Open thany opened this issue 2 years ago • 16 comments

Describe the bug After letting it download for a few hours, the UI freezes to the point that Windows adds (Not Responding) into the title bar, dimming the main window. It really doesn't respond to anything, obviously.

However, the current download is still going. It's definitely downloading new files and adding them to disk. It's like only the GUI is frozen, and all the rest is fine. But it's also demanding 100% utilisation of one CPU core, so that's still not great.

I don't know exactly when this happened. I just found the program in this state after letting it do its thing for a couple of hours. So I think I'll let it carry on, as terminating the program will probably force every downloaded file to get downloaded again (it was like that in 2.x versions anyway - not sure if this has been fixed, or even if it can be fixed).

While typing this up, I also see the GUI "thawing" from time to time, only to freeze up almost immediately after. So it's not a permanent freeze. Something must be super busy. I wonder what part of the GUI needs that much processing power...

To illustrate: image

I don't think memory usage like that is normal either, given that it's running on a database (and assuming the database isn't entirely loaded into memory)...

Environment Information

  • Windows 10 21H2
  • Software version 3.13.1
  • Are you running a compiled version or from source? - Compiled

To Reproduce (optional) Hard to say, as stated before. Let it download a long time.

For all but the most trivial of issues, please attach the latest log file. Yeah, can I send it privately please, if neccesary? There's a bit of naughtyness in there 😘

thany avatar Feb 01 '22 12:02 thany

That kind of CPU and memory usage is definitely not normal. I can't imagine what would lead to that. The GUI runs on its own thread, so anything doing any substantial work should not affect it.

You can email the log privately to [email protected]. I'm the only one who can access it there. I doubt that whatever is making this happen will show up in the log, but it couldn't hurt.

Closing the app shouldn't have an effect on any downloaded files except for ones that are currently in the process of downloading. Everything is saved to the database immediately and very little is kept in memory without at least being backed up in the database.
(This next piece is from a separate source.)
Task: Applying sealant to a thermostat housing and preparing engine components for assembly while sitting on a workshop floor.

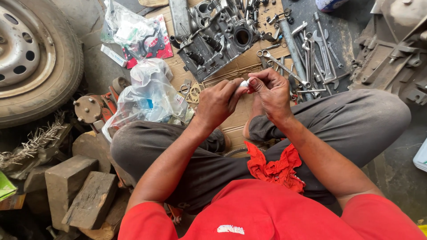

MalloyDelacroix avatar Feb 01 '22 13:02 MalloyDelacroix

Come to think, maybe it has to do with the way Windows handles resolution/display changes. Since I'm accessing the program on a remote VM on the home server over RDP (so I can let it run and shut down my computer), the remote changes resolution to make it fit the RDP session.

It might be possible that that's what is causing DFR to get confused in the GUI thread? Just speculating here, because I too wouldn't know how a GUI could work normally for hours and then just freeze up for no obvious reason, without even interacting with it.

Also, logs have been sent. It even correctly rotated logs, so there's also a .log.1 file which probably just contains more of the same.

thany avatar Feb 01 '22 14:02 thany

Update: I've updated to 3.13.2 and this time I've left the RDP session connected.

It's not freezing yet, even after a few hours of purring along. This doesn't mean it's solved though - it might still need something to get it properly fixed.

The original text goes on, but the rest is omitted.